Clinched Highway Mapping Data as a Pedagogical Tool

Project is now METAL!

This project has been superceded
by Map-based Educational
Tools for Algorithm Learning (METAL). These pages remain for
historical interest and to help those with older URLs find the
current version of the project.

Motivation

Nearly any topic in a data structures or algorithms course will be
more interesting for students if they can apply what they are learning
to real-world data and visualize results in a meaningful way. When
using graph data, it needs to be small enough to be manageable, but
large enough to be interesting. This might consist of a small road
system, airline flight schedules, or even the layout of a campus or
building. This site describes a system being developed
by Dr. James D. Teresco that
allows students to experiment with graph algorithms using
the Google Maps API
and highway routing data from
the Clinched Highway Mapping (CHM)
Project. Students can implement graph algorithms and display, in
Google Maps, the results of computations using those algorithms.

The CHM Project

The CHM Project has gathered information about the routes of highways
in North America and Europe.

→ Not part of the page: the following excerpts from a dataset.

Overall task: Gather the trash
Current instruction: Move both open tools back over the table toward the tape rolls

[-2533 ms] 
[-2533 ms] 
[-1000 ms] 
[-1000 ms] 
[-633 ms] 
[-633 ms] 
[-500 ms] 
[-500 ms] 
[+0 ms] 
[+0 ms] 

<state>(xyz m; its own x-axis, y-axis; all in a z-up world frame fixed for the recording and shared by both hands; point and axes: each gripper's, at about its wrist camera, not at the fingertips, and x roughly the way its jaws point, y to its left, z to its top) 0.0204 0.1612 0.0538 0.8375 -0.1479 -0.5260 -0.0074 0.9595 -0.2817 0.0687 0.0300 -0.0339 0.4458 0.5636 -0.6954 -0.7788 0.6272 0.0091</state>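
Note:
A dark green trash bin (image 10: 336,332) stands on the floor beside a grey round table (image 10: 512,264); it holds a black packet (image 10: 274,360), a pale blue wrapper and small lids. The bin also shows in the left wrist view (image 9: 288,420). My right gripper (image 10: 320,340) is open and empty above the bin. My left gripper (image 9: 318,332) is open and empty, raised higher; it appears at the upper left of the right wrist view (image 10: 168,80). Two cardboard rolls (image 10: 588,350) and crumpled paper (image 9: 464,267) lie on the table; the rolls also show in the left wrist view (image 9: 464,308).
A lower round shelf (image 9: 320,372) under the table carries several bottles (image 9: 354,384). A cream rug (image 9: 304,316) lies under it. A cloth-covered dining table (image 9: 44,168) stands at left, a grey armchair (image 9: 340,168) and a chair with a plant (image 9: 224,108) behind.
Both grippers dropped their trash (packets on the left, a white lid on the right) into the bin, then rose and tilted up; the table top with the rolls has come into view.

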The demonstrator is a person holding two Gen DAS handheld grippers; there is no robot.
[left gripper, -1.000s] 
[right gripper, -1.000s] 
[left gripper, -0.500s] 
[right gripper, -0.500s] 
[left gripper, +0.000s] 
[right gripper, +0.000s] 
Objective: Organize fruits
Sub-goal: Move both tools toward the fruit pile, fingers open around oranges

The project allows travelers to track
the segments of roads they have traveled (or, in the project's
terminology, "clinched"), to see representations of their travels in
map form, and to compare the extent of their travels with those of
other project users. The data that describes the highways needs to be
at a fine enough granularity to allow users to specify their travels
with a reasonable level of accuracy, but coarse enough to be able to
present (in both list and map form) the endpoints of road segments
available to be marked as clinched. Each route is added to the
project ("plotted") by listing the latitude/longitude coordinates of
the route's endpoints and at major intersections along the route (the
"waypoints" of the route). Project volunteers plot the highways at an
appropriate level of granularity using public domain data sources such
as route logs from state departments of transportation, map data from
the OpenStreetMap project,
and government satellite images.

Generating Graphs from CHM Data

The CHM data is used to generate a graph that represents a highway
system. A preprocessing program reads the set of waypoints for each
route and matches up shared intersections based on coordinates. The
waypoints (of all routes in a system) are the graph vertices and the
road segments connecting adjacent waypoints are the graph edges. Each
vertex is labeled with a string based on its route name(s) and
waypoint name and stores its coordinates; edges are labeled with the
name of the route that connects its endpoints. Distances (edge
lengths or weights) are computed easily from the coordinates. The
accuracy of the routings of highways is not perfect -- curved road
segments are approximated by a series of straight segments -- but it
is this "imperfection" in the data that makes it perfect for use in
this project. The data is accurate enough to be plottable on a map,
but small enough to be manageable for use in many graph algorithms
studied in a data structures or algorithms course.

Graph Data

The highway systems available in the CHM project vary in size, meaning
graph data can be generated at a variety of scales. For example, the
Interstate highways in Hawaii generate a graph with only 47 vertices
and 48 edges, while the New York Interstate, U.S., and state highway
systems combine to form a graph with 8275 vertices and 9214 edges.
And all plotted routes in the project produce a graph with 278,477
vertices and 299,990 edges!
The data is in "`.gra`" files which have the following format:

- The first line consists of two numbers: the number of vertices
(waypoints)
`|V|`, and the number of edges,`|E|`, (road segments that connect adjacent waypoints). - The next
`|V|`lines descibe the waypoints. Each line consists of a string describing a waypoint, followed by its latitude and longitude as floating-point numbers. - The last
`|E|`lines describe the road segments. Each line consists of two numbers specifying the waypoint numbers (0-based and in the order read in from this file) connected by this road segment, followed by a string with the name of the road or roads that form this segment.

The Highway Data Examiner

Google has made an application programmer interface (API) available to
allow customized plots of data in Google Maps. It is implemented as a
set of Javascript classes and methods, and is fairly easy to learn and
use. It requires free registration to obtain an API key. However,
students, or instructors for that matter, need not learn the Google
Maps API to make use of this system. The Highway Data Examiner (HDX)
is built using the Google Maps API, and that allows plotting of the
CHM and derived data. For example, a plot of all Interstate highway
waypoints and their connections in Hawaii:

The following links generate maps on-the-fly using HDX for input
graphs or results of programs that used the graph data:

- The convex hull of the Interstate highway system data for the contiguous United States.
- A computed routing the highways in New York's Adirondack Park.
- A plot of all points and connections in the Yukon territorial highway system.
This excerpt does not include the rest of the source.